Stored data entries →

____________

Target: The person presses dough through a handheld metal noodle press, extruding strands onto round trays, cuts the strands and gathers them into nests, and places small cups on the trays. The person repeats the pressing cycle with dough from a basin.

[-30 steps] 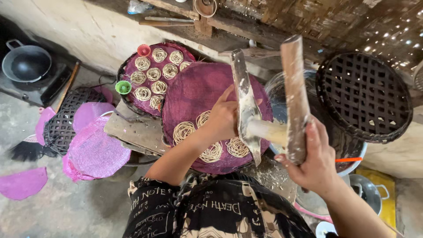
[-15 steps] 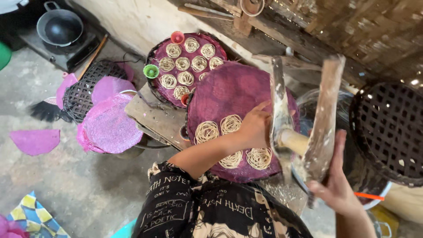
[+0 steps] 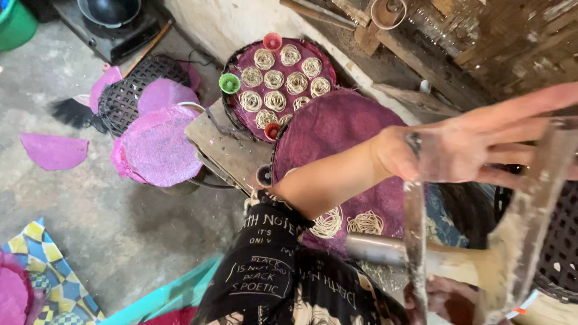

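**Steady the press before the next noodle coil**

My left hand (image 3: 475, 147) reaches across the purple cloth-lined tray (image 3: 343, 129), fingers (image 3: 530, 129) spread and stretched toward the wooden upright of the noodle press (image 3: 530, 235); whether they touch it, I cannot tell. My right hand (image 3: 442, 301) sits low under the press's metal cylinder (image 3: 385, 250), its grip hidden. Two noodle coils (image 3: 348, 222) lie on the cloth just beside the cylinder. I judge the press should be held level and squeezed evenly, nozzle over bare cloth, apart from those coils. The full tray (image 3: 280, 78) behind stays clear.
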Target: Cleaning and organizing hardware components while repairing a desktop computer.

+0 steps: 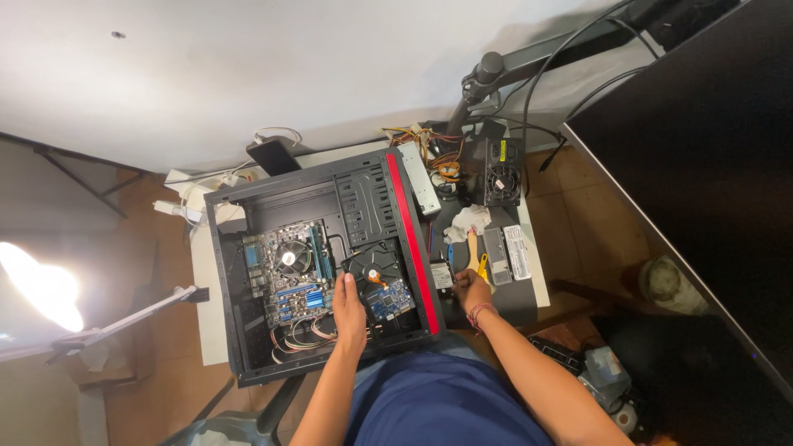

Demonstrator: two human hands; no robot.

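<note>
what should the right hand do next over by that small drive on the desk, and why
Probably close the right hand on the small drive and lift it. The fingers already rest beside it, while the left hand steadies a hard drive inside the open computer case.

An open black metal computer case with a red front strip [326, 206] is lying on its side across the white table's left half, reaching its near edge. A flat black hard drive with a blue circuit board [382, 289] is resting inside near the case's red edge, under the left hand [348, 310]
</note>
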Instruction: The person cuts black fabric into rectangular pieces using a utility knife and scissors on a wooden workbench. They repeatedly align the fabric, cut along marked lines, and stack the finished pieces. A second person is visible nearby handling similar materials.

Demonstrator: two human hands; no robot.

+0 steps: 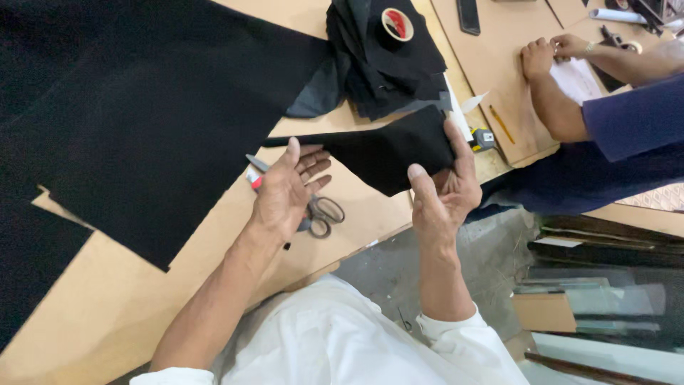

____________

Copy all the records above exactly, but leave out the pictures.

Answer for the task →
Target: The person presses dough through a handheld metal noodle press, extruding strands onto round trays, cuts the strands and gathers them into nests, and places small cups on the trays. The person repeats the pressing cycle with dough from a basin.

[-30 steps] 
[-15 steps] 
[+0 steps] 

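**Steady the press before the next noodle coil**

My left hand (image 3: 475, 147) reaches across the purple cloth-lined tray (image 3: 343, 129), fingers (image 3: 530, 129) spread and stretched toward the wooden upright of the noodle press (image 3: 530, 235); whether they touch it, I cannot tell. My right hand (image 3: 442, 301) sits low under the press's metal cylinder (image 3: 385, 250), its grip hidden. Two noodle coils (image 3: 348, 222) lie on the cloth just beside the cylinder. I judge the press should be held level and squeezed evenly, nozzle over bare cloth, apart from those coils. The full tray (image 3: 280, 78) behind stays clear.
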Target: Cleaning and organizing hardware components while repairing a desktop computer.

+0 steps: 

Demonstrator: two human hands; no robot.

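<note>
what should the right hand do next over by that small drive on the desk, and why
Probably close the right hand on the small drive and lift it. The fingers already rest beside it, while the left hand steadies a hard drive inside the open computer case.

An open black metal computer case with a red front strip [326, 206] is lying on its side across the white table's left half, reaching its near edge. A flat black hard drive with a blue circuit board [382, 289] is resting inside near the case's red edge, under the left hand [348, 310]
</note>
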Instruction: The person cuts black fabric into rectangular pieces using a utility knife and scissors on a wooden workbench. They repeatedly align the fabric, cut along marked lines, and stack the finished pieces. A second person is visible nearby handling similar materials.

Demonstrator: two human hands; no robot.

+0 steps: 

This finishes the output.